What Good Looks Like¶
graph LR
A[Agent receives task] --> B[Loads AGENTS.md + CLAUDE.md]
B --> C[Runs with architectural context]
C --> D[CI runs lint + structural tests]
D --> E[Human review gate]
E --> F[Merge]
F --> G[Garbage-collection agent scans for drift]
Example¶
An agent is asked to fix a bug where deactivated users can still appear in search results. It writes a working fix — but queries the database directly in the handler, bypassing the repository layer the team uses for all data access.
Without architectural context — the agent takes a shortcut:
# handlers/users.py
async def handle_search(query: str, db: AsyncSession):
# Agent-generated fix: exclude deactivated users
result = await db.execute(
select(User).where(User.name.ilike(f"%{query}%"), User.active == True)
)
return result.scalars().all()
The fix passes tests. But it duplicates filtering logic, skips the team's access-control scoping, and sets a precedent that future agent runs will replicate (Pattern Replication Risk).

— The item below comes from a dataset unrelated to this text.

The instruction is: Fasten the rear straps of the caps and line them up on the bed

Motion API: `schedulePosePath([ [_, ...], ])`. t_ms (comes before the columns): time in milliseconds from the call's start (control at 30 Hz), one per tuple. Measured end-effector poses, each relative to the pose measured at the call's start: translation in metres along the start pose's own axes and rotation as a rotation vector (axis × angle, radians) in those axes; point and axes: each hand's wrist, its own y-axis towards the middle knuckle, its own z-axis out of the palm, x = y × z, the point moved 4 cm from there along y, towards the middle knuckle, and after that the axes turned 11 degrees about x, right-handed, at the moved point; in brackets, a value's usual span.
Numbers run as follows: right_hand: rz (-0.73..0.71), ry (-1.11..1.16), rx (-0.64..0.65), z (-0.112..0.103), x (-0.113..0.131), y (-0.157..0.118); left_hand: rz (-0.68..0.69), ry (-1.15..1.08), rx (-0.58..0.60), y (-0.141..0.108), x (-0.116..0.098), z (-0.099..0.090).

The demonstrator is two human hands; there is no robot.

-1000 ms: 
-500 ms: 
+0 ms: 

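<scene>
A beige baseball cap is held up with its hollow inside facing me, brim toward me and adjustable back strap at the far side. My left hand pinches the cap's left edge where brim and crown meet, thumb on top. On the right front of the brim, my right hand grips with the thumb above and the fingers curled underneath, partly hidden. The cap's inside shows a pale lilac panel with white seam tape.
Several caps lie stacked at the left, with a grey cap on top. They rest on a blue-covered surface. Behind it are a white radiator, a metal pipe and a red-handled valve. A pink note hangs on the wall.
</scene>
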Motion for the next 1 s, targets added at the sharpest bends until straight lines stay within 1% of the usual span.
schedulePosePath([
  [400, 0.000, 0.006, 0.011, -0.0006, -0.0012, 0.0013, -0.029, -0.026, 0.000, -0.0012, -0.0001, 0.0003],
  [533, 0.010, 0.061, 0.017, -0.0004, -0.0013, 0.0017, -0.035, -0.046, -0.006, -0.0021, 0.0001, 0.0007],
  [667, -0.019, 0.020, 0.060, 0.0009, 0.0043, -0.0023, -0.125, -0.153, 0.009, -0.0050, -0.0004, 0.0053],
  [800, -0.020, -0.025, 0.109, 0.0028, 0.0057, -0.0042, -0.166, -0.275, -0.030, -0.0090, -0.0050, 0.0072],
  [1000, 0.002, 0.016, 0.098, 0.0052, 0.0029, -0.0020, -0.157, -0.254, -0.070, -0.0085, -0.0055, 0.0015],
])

With AGENTS.md rule — All DB access must go through the repository layer:
# handlers/users.py
async def handle_search(query: str, user_repo: UserRepository):
return await user_repo.search(query, include_inactive=False)
# repositories/users.py (existing repository — agent adds the filter here)
async def search(self, query: str, include_inactive: bool = True):
stmt = select(User).where(User.name.ilike(f"%{query}%"))
if not include_inactive:
stmt = stmt.where(User.active == True)
return (await self.session.execute(stmt)).scalars().all()
Same bug fix. No architectural drift.
Key Takeaways¶
- Each agentic PR can pass tests yet quietly violate ADRs, naming conventions, and the architectural rationale that lives outside the context window.
- The debt is invisible per-PR and compounds at machine speed — agents replicate whatever patterns already exist in the repo, optimal or not.
- Machine-readable context files (AGENTS.md, CLAUDE.md) are the cheapest mitigation, but keep them to non-inferable details — bloated instruction files cut task success and raise cost.
- Deterministic enforcement, human review gates, and periodic drift scans are what stop the accumulation; they do not move with the agent's context window.